| Work required |
In the entries below, find the line with "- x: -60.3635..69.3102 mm" and print exactly every line from there up to and including the line with "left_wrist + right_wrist", with no other lines.

== Records for this task

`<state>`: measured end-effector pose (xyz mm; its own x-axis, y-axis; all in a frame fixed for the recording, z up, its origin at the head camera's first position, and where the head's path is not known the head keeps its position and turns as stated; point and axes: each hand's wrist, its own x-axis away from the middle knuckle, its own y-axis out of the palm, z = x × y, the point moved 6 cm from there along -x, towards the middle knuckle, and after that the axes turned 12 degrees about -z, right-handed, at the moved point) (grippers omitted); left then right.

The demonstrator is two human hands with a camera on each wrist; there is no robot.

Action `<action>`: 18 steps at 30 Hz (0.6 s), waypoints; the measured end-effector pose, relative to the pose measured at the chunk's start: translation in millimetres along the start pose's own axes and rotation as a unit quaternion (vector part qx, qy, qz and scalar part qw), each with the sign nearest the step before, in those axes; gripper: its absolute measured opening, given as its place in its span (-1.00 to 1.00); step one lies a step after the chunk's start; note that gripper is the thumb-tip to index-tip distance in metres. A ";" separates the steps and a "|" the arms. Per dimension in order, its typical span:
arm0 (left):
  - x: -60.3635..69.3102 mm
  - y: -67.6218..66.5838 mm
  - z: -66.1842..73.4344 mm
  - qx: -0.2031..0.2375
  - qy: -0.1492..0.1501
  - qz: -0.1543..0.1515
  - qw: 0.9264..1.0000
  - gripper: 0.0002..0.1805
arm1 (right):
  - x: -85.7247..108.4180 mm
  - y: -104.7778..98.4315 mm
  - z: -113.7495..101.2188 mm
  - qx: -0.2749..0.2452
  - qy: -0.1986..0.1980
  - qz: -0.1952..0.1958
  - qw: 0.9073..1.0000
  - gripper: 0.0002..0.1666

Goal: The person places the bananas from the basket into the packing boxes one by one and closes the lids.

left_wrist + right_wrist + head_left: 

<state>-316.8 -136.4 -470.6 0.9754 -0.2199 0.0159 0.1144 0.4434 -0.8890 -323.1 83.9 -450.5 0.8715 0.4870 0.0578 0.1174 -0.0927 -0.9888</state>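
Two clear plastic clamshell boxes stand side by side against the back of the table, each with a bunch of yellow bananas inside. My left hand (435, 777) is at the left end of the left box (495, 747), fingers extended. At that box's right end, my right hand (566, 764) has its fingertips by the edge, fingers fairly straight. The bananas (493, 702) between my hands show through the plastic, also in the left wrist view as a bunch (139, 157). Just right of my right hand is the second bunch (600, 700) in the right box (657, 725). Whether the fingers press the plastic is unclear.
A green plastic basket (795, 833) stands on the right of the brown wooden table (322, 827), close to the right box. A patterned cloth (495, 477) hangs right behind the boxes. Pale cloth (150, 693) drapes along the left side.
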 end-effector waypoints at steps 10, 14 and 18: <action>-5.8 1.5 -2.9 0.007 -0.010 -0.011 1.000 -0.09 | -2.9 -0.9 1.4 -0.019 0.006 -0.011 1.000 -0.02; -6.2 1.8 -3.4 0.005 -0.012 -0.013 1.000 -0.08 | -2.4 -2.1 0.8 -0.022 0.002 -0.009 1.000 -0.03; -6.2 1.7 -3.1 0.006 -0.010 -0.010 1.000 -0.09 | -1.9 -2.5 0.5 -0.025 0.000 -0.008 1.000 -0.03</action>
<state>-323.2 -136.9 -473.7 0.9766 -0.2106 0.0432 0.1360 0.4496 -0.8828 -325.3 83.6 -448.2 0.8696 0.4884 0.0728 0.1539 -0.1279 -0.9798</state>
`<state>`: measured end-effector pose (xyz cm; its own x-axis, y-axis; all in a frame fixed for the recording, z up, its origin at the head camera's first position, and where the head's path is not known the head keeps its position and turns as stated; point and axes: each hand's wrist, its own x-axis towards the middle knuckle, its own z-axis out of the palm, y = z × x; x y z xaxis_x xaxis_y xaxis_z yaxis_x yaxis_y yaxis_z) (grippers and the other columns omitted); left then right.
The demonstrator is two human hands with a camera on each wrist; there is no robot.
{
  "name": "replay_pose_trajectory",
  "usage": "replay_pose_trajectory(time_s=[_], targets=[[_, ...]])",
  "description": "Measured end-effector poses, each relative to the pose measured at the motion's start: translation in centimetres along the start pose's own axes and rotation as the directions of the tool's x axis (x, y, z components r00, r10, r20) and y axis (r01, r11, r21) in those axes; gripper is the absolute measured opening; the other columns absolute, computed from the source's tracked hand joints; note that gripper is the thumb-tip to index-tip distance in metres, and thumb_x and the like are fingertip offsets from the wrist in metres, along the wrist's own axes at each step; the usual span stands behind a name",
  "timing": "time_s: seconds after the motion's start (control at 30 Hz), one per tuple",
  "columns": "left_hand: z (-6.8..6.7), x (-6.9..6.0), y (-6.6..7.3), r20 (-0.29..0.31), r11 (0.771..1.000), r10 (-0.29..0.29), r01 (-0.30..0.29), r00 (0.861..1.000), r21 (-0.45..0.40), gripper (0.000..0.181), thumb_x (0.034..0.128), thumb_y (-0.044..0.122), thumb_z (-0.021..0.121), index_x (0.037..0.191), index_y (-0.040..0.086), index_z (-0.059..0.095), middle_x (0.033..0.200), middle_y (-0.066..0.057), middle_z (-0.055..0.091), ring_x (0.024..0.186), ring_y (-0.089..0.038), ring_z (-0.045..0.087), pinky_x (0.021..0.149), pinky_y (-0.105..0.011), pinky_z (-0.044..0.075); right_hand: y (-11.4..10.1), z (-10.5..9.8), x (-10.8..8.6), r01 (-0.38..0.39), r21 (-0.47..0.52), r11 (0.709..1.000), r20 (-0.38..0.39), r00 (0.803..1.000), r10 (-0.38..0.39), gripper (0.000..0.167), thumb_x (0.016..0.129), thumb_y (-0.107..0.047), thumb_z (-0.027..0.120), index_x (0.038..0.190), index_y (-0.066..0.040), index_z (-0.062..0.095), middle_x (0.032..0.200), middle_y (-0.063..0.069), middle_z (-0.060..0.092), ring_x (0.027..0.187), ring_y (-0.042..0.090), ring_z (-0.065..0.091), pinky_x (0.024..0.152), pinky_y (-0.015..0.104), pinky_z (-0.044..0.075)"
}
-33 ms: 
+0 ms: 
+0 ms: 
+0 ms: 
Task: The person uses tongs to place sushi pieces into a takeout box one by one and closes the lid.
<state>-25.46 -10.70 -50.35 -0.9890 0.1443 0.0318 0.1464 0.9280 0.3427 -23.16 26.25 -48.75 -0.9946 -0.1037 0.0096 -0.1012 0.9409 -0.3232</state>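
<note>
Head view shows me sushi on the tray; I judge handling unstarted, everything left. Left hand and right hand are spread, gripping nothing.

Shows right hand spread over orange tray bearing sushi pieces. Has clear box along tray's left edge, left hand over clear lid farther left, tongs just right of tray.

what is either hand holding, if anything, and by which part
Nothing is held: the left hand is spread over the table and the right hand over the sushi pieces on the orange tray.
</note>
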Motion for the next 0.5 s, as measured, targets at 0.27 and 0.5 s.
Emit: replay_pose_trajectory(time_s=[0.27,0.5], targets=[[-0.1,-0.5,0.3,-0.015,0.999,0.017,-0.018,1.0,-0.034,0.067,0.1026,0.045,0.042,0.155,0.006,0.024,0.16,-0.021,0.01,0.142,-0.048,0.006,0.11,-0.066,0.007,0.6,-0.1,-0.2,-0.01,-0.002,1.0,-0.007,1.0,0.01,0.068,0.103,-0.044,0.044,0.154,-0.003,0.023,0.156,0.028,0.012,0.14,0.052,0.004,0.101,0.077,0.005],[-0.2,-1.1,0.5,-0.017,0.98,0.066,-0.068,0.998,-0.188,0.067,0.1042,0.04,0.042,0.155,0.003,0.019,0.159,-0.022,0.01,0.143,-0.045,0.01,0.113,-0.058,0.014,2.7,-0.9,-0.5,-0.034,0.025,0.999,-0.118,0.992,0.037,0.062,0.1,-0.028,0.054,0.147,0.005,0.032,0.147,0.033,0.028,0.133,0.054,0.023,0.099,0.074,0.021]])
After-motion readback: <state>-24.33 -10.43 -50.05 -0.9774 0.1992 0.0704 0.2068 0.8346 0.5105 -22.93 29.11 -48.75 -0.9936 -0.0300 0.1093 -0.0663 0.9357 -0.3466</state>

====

| Output of the exercise |
  - x: -60.3635..69.3102 mm
  - y: -67.6218..66.5838 mm
  - z: -66.1842..73.4344 mm
  - qx: -0.2031..0.2375
  - qy: -0.1492..0.1501
  - qz: -0.1543..0.1515
  - qw: 0.9264..1.0000
  - gripper: 0.0002..0.1805
arm1 (right):
  - x: -85.7247..108.4180 mm
  - y: -104.7778..98.4315 mm
  - z: -113.7495..101.2188 mm
  - qx: -0.2749..0.2452
  - qy: -0.1986..0.1980
  - qz: -0.1952..0.1958
  - qw: 0.9073..1.0000
  - gripper: 0.0002..0.1666

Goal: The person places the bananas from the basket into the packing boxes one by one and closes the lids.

left_wrist + right_wrist + head_left: 

The exercise calls for nothing further.